WHAT TO WORK ON:
Each line of the records that holds "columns" should be shown in full.

DATA PROVIDED:
==================================================
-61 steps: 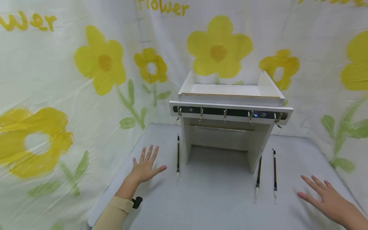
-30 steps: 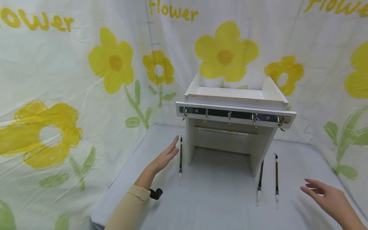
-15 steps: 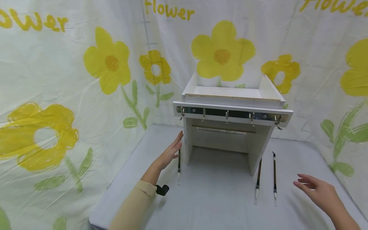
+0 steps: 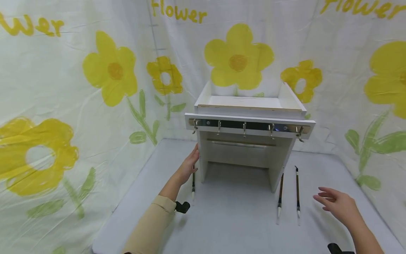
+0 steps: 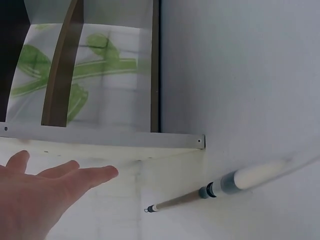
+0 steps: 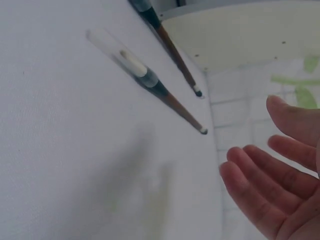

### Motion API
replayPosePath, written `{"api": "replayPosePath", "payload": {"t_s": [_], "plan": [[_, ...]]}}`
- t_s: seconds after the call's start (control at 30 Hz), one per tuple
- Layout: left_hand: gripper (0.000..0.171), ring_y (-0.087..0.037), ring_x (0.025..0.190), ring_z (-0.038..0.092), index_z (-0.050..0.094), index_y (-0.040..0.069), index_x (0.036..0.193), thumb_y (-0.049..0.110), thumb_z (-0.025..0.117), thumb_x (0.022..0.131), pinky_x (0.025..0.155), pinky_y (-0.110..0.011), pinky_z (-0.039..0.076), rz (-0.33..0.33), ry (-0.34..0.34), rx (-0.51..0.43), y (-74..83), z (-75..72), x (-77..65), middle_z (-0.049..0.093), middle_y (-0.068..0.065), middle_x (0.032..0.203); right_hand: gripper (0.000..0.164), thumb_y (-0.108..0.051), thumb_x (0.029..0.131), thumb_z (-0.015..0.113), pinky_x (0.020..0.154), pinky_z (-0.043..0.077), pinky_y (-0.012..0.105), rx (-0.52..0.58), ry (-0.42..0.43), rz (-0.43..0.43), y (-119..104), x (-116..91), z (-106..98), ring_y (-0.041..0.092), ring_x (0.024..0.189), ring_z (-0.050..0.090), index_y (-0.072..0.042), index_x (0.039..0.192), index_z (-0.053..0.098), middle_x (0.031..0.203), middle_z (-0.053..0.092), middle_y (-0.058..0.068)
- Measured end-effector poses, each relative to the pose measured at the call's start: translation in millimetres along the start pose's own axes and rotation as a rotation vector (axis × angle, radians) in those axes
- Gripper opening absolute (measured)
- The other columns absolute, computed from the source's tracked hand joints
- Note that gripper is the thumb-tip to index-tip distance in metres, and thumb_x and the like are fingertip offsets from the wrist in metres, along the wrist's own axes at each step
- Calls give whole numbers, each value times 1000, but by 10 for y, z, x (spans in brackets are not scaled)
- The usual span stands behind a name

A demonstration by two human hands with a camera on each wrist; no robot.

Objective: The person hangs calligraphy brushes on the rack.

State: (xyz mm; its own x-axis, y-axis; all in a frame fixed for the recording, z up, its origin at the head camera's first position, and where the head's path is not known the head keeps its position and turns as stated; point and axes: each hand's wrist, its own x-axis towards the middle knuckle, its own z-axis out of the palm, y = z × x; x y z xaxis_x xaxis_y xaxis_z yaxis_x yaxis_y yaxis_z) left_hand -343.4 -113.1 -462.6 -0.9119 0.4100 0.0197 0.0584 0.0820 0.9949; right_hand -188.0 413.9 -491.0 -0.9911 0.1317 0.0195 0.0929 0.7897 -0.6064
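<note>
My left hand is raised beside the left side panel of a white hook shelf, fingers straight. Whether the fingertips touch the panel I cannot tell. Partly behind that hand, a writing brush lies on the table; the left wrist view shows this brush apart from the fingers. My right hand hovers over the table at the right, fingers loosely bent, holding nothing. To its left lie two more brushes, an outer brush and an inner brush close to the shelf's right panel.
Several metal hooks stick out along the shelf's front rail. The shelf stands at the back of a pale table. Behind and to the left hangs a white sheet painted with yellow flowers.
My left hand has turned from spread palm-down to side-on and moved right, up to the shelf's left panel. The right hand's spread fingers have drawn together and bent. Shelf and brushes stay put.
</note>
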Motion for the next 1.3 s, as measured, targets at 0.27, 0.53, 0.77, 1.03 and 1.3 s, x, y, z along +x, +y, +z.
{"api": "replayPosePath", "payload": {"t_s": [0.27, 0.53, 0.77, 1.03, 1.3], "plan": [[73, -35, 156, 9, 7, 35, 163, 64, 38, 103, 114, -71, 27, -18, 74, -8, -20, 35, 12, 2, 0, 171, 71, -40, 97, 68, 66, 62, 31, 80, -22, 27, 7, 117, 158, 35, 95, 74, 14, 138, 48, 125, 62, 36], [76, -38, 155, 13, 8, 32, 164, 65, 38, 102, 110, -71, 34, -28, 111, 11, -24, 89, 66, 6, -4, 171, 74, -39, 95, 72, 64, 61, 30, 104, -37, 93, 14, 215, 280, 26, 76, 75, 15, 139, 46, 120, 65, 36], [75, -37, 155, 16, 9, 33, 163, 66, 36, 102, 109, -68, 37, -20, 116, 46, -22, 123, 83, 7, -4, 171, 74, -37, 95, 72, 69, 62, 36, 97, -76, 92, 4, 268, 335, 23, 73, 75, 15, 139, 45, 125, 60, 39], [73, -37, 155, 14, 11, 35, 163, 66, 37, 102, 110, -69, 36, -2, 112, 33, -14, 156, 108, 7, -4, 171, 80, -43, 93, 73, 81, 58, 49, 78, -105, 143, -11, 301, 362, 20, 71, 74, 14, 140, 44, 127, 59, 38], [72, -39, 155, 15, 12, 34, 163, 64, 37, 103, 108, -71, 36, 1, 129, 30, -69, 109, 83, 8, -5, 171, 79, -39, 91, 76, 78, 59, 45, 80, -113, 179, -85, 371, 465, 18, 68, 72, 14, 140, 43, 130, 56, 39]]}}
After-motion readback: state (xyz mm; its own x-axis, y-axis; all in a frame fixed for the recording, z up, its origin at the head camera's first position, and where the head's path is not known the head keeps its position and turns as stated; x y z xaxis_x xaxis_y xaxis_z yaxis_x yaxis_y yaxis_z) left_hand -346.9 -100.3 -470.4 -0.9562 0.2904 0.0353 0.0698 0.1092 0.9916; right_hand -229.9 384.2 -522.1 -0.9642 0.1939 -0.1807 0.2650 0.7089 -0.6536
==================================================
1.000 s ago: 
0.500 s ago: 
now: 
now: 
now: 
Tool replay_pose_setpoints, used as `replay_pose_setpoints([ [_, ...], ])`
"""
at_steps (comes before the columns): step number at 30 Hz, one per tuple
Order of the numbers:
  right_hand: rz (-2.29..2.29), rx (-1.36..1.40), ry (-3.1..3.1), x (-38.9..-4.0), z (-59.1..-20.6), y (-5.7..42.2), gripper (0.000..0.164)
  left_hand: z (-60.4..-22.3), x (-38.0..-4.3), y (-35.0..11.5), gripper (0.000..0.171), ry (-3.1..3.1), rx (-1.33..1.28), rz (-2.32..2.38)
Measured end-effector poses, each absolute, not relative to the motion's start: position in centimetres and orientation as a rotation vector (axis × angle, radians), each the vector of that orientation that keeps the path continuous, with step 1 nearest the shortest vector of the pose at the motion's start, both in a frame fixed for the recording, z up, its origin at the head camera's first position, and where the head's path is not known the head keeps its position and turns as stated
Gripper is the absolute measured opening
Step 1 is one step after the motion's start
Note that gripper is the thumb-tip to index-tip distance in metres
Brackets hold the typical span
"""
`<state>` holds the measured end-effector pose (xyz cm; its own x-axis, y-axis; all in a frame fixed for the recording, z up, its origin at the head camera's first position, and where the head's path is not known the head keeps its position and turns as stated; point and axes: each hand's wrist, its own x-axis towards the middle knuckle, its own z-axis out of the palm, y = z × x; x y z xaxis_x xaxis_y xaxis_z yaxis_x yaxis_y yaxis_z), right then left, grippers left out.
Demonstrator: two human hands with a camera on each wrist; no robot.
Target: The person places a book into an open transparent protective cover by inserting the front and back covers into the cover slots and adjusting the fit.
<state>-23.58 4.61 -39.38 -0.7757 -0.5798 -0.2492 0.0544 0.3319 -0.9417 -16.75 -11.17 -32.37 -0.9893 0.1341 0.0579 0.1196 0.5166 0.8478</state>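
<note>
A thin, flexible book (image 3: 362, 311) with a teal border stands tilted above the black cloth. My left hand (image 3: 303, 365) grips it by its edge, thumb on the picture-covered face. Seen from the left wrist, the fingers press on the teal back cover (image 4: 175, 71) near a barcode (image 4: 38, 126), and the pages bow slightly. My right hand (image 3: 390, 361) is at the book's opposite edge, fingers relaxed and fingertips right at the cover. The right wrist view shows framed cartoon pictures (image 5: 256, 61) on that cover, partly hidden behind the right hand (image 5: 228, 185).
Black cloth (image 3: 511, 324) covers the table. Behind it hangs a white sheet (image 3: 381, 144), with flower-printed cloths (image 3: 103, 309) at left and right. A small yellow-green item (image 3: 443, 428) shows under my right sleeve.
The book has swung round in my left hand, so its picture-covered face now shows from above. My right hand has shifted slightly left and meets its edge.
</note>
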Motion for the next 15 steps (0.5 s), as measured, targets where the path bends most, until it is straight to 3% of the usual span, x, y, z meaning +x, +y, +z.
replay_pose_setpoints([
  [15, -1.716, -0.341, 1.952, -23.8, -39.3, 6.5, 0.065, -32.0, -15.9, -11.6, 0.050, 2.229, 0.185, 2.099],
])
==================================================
COMPLETED TASK:
- The other columns absolute, computed from the source's tracked hand joints
at_steps (comes before the columns): step number at 30 Hz, one per tuple

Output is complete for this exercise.